Problem
Set down each line of the listing exactly as it reads.

*** Block opens ***

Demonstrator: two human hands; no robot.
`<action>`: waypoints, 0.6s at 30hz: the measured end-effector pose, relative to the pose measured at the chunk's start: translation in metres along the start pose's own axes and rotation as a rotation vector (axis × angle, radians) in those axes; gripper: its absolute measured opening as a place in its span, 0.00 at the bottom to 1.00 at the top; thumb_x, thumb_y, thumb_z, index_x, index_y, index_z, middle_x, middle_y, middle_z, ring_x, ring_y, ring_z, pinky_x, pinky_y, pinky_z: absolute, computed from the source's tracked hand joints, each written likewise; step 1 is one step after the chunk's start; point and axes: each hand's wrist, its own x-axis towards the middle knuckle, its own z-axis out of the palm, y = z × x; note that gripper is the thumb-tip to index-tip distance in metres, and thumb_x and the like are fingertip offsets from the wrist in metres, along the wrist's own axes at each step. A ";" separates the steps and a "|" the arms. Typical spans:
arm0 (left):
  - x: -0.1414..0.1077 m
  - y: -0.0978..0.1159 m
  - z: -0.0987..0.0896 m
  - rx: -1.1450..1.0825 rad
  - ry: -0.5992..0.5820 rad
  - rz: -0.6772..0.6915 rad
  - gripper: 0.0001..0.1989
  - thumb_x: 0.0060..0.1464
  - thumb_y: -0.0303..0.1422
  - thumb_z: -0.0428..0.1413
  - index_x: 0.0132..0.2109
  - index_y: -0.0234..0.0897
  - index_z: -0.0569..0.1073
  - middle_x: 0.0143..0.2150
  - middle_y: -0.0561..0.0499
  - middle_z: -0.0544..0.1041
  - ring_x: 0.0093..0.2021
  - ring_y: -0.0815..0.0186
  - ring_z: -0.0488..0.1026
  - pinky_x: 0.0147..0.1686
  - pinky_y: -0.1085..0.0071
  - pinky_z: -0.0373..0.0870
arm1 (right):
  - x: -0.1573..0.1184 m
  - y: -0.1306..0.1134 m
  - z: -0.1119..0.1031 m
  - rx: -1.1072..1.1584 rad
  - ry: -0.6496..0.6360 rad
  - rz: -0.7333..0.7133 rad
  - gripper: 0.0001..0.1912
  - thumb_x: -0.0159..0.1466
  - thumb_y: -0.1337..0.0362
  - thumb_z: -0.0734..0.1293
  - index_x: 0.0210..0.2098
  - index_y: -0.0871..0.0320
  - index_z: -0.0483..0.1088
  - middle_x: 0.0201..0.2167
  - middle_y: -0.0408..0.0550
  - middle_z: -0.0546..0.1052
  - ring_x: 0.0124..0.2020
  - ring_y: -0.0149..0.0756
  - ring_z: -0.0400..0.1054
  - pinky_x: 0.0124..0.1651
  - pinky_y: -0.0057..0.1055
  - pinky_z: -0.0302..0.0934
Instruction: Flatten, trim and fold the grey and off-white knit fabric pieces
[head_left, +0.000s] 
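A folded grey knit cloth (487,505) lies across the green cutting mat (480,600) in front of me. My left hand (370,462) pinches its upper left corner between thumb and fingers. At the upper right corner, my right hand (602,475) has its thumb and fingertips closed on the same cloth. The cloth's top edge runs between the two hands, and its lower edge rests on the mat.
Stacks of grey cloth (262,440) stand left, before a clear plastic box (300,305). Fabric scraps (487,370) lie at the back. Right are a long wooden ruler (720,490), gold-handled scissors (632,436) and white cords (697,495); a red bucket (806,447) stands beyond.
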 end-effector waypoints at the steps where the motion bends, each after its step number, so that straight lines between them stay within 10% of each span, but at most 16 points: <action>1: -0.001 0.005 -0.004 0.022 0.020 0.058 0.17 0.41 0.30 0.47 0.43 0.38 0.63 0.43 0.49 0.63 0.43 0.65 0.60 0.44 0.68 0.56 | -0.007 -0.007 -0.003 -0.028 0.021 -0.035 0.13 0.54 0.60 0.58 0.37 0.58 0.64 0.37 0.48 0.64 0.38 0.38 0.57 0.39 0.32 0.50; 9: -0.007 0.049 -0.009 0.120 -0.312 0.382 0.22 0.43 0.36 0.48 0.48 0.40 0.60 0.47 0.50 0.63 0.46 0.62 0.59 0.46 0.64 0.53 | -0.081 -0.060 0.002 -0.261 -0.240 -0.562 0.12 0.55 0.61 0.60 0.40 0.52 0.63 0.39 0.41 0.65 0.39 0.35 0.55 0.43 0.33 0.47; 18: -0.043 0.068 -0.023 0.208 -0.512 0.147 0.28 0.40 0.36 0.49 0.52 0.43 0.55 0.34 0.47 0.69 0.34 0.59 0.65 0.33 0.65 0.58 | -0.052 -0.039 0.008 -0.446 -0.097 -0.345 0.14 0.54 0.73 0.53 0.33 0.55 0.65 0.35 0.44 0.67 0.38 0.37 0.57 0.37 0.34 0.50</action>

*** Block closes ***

Solution for this exercise
Demonstrator: two human hands; no robot.
`<action>`: waypoints, 0.6s at 30hz: the measured end-effector pose, relative to the pose measured at the chunk's start: translation in metres along the start pose's own axes and rotation as a rotation vector (axis × angle, radians) in those axes; gripper: its absolute measured opening as a place in its span, 0.00 at the bottom to 1.00 at the top; thumb_x, thumb_y, thumb_z, index_x, index_y, index_z, middle_x, middle_y, middle_z, ring_x, ring_y, ring_z, pinky_x, pinky_y, pinky_z: absolute, computed from the source's tracked hand joints, each written likewise; step 1 is one step after the chunk's start; point and axes: each hand's wrist, its own x-axis towards the middle knuckle, its own z-axis out of the palm, y = z × x; note that gripper is the thumb-tip to index-tip distance in metres, and thumb_x and the like are fingertip offsets from the wrist in metres, along the wrist's own axes at each step. A ";" separates the steps and a "|" the arms. Typical spans:
arm0 (left):
  - x: -0.1414..0.1077 m
  - y: -0.0978..0.1159 m
  - z: -0.0987..0.0896 m
  - rx: -1.1450..1.0825 rad
  - ry: -0.5992..0.5820 rad
  - rz: -0.6772..0.6915 rad
  - gripper: 0.0001..0.1989
  - thumb_x: 0.0060..0.1464
  - thumb_y: -0.0303..0.1422
  - thumb_z: -0.0428..0.1413
  - index_x: 0.0132..0.2109
  - index_y: -0.0234..0.0897
  - index_z: -0.0569..0.1073
  - middle_x: 0.0143..0.2150
  - middle_y: -0.0561..0.0499
  - middle_z: -0.0544..0.1041
  - ring_x: 0.0093..0.2021
  - ring_y: -0.0815..0.0186
  - ring_z: -0.0488..0.1026
  - pinky_x: 0.0147..0.1686
  - pinky_y: -0.1085..0.0071
  - pinky_z: -0.0373..0.0870
arm1 (right):
  - x: -0.1573..0.1184 m
  - y: -0.1306..0.1134 m
  - z: -0.1119..0.1031 m
  - rx: -1.1072..1.1584 rad
  - ry: -0.6496..0.6360 rad
  - rz: -0.7333..0.7133 rad
  - gripper: 0.0001..0.1912
  - thumb_x: -0.0159..0.1466
  - thumb_y: -0.1337..0.0362
  - thumb_z: -0.0734..0.1293
  - index_x: 0.0210..0.2098
  - index_y: -0.0871..0.0320
  - index_z: -0.0483..0.1088
  - middle_x: 0.0201..0.2167
  - middle_y: -0.0408..0.0550
  - middle_z: -0.0546..0.1052
  - ring_x: 0.0124..0.2020
  - ring_y: -0.0149..0.0756
  - ring_z: -0.0400..0.1054
  - pinky_x: 0.0124..0.1651
  - pinky_y: -0.0057..0.1055
  - pinky_z: -0.0302..0.0934
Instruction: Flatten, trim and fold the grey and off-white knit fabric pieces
[head_left, +0.000s] 
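A folded grey knit cloth (487,505) lies across the green cutting mat (480,600) in front of me. My left hand (370,462) pinches its upper left corner between thumb and fingers. At the upper right corner, my right hand (602,475) has its thumb and fingertips closed on the same cloth. The cloth's top edge runs between the two hands, and its lower edge rests on the mat.
Stacks of grey cloth (262,440) stand left, before a clear plastic box (300,305). Fabric scraps (487,370) lie at the back. Right are a long wooden ruler (720,490), gold-handled scissors (632,436) and white cords (697,495); a red bucket (806,447) stands beyond.
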 end-effector waypoints at the steps where the motion bends, each after its step number, so that straight lines between them stay within 10% of each span, but at most 16 points: <action>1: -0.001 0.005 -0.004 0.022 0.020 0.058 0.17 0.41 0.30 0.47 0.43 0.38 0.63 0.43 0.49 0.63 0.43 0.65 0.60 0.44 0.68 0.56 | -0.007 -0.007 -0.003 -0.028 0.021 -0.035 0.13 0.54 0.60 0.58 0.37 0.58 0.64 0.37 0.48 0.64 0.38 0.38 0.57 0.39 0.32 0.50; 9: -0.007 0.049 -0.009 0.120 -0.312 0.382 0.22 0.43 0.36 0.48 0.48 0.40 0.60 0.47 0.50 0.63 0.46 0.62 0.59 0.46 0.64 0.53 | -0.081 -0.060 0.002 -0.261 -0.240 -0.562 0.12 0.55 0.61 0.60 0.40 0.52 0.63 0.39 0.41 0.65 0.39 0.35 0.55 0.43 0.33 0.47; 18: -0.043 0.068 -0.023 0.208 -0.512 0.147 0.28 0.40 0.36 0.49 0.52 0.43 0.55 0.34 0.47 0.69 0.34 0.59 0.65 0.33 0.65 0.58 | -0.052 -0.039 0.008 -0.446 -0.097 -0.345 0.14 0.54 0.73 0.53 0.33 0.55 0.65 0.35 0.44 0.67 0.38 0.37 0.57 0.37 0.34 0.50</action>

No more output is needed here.